**Task goal:** Only the lines containing the string "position" are needed; copy all of them from the listing.

**Collected data:**

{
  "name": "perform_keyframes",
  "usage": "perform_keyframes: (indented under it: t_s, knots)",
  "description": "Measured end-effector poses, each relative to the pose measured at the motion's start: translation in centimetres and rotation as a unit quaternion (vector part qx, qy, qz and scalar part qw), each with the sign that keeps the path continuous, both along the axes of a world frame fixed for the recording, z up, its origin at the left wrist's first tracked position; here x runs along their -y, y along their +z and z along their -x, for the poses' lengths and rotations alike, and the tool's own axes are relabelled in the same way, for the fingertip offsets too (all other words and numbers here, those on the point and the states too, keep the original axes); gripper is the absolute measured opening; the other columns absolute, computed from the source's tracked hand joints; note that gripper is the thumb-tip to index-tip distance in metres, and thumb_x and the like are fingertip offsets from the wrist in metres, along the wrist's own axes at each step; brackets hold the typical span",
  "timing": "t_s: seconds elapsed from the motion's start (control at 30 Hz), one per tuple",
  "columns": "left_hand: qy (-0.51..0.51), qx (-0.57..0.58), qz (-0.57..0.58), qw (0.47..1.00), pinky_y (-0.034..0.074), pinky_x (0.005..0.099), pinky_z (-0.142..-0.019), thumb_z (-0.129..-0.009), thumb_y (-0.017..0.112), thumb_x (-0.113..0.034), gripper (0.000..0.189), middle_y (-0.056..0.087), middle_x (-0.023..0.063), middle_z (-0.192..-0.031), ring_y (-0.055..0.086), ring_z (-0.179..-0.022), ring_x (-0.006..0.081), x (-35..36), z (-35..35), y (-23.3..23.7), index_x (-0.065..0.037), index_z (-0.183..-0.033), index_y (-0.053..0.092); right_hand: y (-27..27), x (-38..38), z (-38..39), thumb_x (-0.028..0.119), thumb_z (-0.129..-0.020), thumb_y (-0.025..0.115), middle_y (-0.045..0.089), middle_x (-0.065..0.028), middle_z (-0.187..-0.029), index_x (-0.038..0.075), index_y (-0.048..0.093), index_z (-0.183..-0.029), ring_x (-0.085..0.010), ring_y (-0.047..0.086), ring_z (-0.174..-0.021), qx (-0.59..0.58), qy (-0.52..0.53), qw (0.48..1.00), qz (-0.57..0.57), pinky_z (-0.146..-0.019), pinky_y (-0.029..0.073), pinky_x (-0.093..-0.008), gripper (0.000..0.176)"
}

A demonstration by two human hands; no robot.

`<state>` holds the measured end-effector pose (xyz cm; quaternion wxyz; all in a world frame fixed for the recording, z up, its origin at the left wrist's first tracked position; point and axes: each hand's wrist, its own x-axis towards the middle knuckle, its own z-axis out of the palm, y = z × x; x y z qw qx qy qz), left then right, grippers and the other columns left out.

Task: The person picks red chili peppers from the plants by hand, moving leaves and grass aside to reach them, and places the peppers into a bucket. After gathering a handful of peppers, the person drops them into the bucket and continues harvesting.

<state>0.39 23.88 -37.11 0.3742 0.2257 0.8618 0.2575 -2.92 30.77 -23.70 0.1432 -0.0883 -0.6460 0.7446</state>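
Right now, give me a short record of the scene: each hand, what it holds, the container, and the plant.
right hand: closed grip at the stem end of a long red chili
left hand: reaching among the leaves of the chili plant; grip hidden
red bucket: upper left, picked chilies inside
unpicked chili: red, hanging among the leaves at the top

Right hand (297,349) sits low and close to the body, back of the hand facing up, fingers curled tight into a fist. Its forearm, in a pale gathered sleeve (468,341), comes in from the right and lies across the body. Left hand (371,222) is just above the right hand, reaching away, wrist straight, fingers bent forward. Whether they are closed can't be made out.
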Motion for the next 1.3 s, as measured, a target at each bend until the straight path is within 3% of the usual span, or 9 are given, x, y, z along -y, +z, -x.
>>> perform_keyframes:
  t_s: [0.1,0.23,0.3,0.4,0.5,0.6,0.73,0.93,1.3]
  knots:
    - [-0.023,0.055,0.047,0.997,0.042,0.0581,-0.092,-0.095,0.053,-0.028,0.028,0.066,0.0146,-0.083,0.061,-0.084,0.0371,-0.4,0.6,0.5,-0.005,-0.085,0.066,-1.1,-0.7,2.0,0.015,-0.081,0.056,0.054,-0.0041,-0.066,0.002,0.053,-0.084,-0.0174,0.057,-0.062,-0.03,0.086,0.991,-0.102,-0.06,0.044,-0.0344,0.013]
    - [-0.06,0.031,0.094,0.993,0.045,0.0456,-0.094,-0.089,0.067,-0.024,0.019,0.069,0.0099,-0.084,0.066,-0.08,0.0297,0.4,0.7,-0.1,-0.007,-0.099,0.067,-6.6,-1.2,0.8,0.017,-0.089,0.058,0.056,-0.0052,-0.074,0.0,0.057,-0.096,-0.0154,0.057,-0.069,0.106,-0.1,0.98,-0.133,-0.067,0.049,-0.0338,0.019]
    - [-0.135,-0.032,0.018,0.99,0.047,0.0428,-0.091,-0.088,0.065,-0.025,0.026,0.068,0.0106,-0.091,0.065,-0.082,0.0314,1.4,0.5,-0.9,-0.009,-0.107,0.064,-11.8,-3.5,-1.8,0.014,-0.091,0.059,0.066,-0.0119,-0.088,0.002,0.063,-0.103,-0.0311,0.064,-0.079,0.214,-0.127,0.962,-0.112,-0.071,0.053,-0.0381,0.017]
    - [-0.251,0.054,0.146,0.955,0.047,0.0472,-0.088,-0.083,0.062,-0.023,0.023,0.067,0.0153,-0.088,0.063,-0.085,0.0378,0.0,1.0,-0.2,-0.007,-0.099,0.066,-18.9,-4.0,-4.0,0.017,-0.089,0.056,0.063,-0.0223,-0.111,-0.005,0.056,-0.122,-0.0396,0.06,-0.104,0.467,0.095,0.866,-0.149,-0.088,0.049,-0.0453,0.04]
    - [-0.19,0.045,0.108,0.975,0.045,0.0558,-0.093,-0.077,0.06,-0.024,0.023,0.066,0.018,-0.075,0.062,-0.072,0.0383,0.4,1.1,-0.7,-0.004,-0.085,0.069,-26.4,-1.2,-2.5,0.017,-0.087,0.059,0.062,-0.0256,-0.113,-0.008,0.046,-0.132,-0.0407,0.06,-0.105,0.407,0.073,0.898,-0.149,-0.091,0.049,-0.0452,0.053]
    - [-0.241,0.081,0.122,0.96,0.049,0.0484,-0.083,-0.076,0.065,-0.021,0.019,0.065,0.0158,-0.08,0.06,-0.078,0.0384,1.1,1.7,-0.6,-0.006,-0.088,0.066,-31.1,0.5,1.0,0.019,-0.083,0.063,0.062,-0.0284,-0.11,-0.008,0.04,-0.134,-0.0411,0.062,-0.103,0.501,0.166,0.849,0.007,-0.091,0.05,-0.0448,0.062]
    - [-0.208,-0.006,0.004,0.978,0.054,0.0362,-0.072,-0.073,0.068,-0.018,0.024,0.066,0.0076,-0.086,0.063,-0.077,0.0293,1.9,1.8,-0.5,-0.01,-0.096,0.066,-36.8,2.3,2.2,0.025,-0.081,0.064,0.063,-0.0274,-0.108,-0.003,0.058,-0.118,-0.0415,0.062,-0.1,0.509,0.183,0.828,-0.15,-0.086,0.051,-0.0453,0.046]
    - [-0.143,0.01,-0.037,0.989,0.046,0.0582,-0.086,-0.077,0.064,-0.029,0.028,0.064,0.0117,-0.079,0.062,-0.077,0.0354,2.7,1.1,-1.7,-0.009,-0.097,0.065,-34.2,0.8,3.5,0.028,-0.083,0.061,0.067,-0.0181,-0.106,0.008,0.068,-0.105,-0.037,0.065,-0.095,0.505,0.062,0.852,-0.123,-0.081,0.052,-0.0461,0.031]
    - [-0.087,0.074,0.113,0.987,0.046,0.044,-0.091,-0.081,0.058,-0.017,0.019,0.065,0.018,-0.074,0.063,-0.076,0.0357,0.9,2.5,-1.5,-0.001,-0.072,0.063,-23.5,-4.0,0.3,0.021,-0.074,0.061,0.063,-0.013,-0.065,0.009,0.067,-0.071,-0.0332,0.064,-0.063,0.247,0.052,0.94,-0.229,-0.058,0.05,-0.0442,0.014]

**Answer for this exercise:**
  "description": "Measured end-effector poses, each relative to the pose measured at the motion's start: translation in centimetres and rotation as a unit quaternion (vector part qx, qy, qz and scalar part qw), each with the sign that keeps the path continuous, both along the axes of a world frame fixed for the recording, z up, its origin at the left wrist's first tracked position; here x runs along their -y, y along their +z and z along their -x, for the poses' lengths and rotations alike, and the tool's own axes are relabelled in the same way, for the fingertip offsets too (all other words and numbers here, those on the point and the states too, keep the original axes); gripper is the absolute measured opening; the other columns absolute, computed from the source's tracked hand joints; note that gripper is the thumb-tip to index-tip distance in metres, and thumb_x and the like are fingertip offsets from the wrist in metres, along the wrist's own axes at each step; brackets hold the typical span",
`<state>` holds the measured end-effector pose (xyz cm; quaternion wxyz; all in a world frame fixed for the recording, z up, its origin at the left wrist's first tracked position; point and axes: each hand's wrist, its own x-axis towards the middle knuckle, its own z-axis out of the palm, y = z × x; x y z qw qx qy qz), left then right, grippers and the other columns left out.

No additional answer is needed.